Macky echó a andar hacia la puerta, pasando junto a suministros de fontanería, y mientras salía se dirigió a un hombre.

– Eh, Jake, ocupa mi puesto. Vuelvo enseguida.

Norma seguía hablándole al oído sin parar.

– Macky, llámame en cuanto llegues, y me informas, pero si está muerta, no me lo digas, pues ahora una tragedia me destrozaría… Oh, la mataría. Sabía que iba a pasar algo así.

– Norma, cuelga y trata de calmarte, siéntate en el salón. Te llamaré dentro de unos minutos.

– Eso es, hoy mismo le quitaré la escalera. La sola idea de una anciana como ella…

– Cuelga, Norma.

– Se podía haber roto todos los huesos.

– Te llamaré -dijo él, y colgó.

Macky se dirigió al aparcamiento trasero, subió a su Ford SUV y puso rumbo a la casa de Elner.
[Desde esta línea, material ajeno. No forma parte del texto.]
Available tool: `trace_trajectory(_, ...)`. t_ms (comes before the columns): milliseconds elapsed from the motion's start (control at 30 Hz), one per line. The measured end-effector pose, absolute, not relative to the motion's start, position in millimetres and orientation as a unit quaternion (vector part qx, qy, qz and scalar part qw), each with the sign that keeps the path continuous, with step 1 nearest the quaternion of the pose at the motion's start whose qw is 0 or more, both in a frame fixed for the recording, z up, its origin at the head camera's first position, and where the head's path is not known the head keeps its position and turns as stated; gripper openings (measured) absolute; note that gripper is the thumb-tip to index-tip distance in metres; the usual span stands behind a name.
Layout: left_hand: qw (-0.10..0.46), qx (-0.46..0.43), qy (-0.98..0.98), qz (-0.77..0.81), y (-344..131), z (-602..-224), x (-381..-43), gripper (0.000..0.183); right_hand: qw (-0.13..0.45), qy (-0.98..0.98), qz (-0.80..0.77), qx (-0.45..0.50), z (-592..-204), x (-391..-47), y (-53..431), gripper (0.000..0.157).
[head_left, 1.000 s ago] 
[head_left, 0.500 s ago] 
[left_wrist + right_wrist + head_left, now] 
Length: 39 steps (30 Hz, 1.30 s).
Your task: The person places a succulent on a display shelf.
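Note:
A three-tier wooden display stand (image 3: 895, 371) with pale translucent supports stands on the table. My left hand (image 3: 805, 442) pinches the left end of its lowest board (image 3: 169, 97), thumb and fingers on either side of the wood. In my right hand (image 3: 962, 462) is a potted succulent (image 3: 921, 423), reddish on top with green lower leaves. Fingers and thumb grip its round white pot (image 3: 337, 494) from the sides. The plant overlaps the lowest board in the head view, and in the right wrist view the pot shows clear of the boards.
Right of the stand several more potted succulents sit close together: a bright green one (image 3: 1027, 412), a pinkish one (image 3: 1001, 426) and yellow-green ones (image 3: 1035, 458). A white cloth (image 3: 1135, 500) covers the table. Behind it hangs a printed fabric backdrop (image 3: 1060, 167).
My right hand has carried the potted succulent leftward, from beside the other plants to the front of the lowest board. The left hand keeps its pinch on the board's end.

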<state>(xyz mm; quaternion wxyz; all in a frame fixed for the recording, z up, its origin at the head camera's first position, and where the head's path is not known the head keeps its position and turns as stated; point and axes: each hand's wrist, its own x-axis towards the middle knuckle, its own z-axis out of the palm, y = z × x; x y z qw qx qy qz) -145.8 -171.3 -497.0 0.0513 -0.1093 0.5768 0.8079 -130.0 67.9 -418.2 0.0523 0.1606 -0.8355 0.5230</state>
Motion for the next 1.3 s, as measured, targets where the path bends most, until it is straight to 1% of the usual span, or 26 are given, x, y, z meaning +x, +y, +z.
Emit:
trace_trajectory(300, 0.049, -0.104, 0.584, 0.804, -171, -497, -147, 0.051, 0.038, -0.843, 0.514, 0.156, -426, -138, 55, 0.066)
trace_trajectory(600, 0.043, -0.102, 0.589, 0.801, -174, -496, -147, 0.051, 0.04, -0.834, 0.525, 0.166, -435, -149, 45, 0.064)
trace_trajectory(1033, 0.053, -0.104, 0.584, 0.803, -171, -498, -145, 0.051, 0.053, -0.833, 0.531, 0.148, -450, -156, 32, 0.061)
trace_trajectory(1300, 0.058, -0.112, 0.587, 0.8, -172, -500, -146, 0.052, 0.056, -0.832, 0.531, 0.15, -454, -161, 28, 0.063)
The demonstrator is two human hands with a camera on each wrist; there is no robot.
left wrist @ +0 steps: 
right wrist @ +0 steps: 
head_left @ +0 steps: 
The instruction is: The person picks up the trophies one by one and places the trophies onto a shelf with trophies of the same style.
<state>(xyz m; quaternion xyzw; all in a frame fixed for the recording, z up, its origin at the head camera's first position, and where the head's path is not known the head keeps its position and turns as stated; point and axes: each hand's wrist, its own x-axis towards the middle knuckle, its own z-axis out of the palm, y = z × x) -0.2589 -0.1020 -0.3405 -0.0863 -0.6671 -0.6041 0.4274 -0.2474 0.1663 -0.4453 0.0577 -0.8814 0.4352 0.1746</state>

Había aprendido a base de cometer errores; cada vez que pasaba algo con la tía Elner, la presencia de Norma sólo complicaba las cosas, por lo que ahora ésta se quedaría en casa hasta que él hubiese evaluado la situación.

Después de que Macky hubo colgado, Norma corrió al salón, como él le había dicho que hiciera; pero sabía que no lograría tranquilizarse, ni siquiera sentarse, hasta que su esposo la llamara para decirle que no pasaba nada. «Juro por Dios -pensó- que si esta vez no se ha matado, le quito la escalera, iré y yo misma talaré esa maldita higuera de una vez por todas.» Mientras daba vueltas por el salón, retorciéndose las manos, recordó de pronto que debía practicar los ejercicios de autodiálogo que había aprendido recientemente en un curso que estaba haciendo, pensado para ayudar a las personas que, como ella, sufrían ataques de pánico y ansiedad. Su hija Linda lo había visto anunciado en la televisión y se lo había regalado el día de su cumpleaños. Había terminado el paso noveno, «Poner fin al pensamiento “¿Y si…?”», y ahora estaba en el décimo, «Cómo detener las ideas obsesivas, terroríficas». También intentó respirar hondo con una técnica de biofeedback que una mujer le había enseñado en su clase de yoga. Mientras caminaba de un lado a otro, respiraba profundamente y repetía para sí misma una lista de afirmaciones positivas: «No hay nada de qué preocuparse», o «ya se ha caído dos veces del árbol y nunca ha pasado nada», o «ella estará bien», o «es sólo un pensamiento catastrofista, no es real», o «después te reirás de esto», y «no hay por qué tener miedo», o «el noventa y nueve por ciento de las cosas que te preocupan no suceden nunca»; para no olvidar «no vas a sufrir un ataque cardíaco», o «es sólo ansiedad, no te va a hacer daño».